> **Work instruction**
Please return the whole listing exactly.

> **Data shown**

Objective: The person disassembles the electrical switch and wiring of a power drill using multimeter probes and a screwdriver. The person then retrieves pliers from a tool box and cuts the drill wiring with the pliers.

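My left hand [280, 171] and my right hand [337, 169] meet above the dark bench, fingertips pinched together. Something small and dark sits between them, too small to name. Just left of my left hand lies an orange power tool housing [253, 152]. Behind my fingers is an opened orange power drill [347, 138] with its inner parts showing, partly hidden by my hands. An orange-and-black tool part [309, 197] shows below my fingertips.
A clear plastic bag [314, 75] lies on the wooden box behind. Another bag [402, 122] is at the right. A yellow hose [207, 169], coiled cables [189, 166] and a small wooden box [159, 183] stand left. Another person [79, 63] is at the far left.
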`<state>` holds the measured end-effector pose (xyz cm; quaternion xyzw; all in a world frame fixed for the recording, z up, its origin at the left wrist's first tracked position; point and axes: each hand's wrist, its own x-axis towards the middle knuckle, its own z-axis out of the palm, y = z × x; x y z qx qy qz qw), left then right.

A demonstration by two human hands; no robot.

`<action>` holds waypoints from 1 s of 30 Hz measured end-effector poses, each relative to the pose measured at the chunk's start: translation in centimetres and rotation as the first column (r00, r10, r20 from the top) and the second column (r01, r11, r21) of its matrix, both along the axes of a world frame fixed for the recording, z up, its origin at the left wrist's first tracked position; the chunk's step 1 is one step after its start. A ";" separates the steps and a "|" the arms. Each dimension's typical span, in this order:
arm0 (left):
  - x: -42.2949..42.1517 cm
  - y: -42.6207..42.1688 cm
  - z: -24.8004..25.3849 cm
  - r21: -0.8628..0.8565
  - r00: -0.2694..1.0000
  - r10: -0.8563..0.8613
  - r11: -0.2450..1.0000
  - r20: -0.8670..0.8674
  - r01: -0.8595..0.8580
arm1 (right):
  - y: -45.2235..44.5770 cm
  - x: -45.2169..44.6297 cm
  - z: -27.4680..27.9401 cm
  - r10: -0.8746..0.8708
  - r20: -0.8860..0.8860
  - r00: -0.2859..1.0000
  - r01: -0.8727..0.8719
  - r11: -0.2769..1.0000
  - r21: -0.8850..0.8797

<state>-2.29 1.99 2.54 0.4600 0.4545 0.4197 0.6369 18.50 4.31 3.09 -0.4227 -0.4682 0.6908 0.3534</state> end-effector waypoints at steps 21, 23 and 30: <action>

> **Answer box**
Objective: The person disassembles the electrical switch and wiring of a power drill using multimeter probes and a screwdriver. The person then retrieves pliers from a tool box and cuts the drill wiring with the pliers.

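My left hand [280, 171] and my right hand [337, 169] meet above the dark bench, fingertips pinched together. Something small and dark sits between them, too small to name. Just left of my left hand lies an orange power tool housing [253, 152]. Behind my fingers is an opened orange power drill [347, 138] with its inner parts showing, partly hidden by my hands. An orange-and-black tool part [309, 197] shows below my fingertips.
A clear plastic bag [314, 75] lies on the wooden box behind. Another bag [402, 122] is at the right. A yellow hose [207, 169], coiled cables [189, 166] and a small wooden box [159, 183] stand left. Another person [79, 63] is at the far left.
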`<state>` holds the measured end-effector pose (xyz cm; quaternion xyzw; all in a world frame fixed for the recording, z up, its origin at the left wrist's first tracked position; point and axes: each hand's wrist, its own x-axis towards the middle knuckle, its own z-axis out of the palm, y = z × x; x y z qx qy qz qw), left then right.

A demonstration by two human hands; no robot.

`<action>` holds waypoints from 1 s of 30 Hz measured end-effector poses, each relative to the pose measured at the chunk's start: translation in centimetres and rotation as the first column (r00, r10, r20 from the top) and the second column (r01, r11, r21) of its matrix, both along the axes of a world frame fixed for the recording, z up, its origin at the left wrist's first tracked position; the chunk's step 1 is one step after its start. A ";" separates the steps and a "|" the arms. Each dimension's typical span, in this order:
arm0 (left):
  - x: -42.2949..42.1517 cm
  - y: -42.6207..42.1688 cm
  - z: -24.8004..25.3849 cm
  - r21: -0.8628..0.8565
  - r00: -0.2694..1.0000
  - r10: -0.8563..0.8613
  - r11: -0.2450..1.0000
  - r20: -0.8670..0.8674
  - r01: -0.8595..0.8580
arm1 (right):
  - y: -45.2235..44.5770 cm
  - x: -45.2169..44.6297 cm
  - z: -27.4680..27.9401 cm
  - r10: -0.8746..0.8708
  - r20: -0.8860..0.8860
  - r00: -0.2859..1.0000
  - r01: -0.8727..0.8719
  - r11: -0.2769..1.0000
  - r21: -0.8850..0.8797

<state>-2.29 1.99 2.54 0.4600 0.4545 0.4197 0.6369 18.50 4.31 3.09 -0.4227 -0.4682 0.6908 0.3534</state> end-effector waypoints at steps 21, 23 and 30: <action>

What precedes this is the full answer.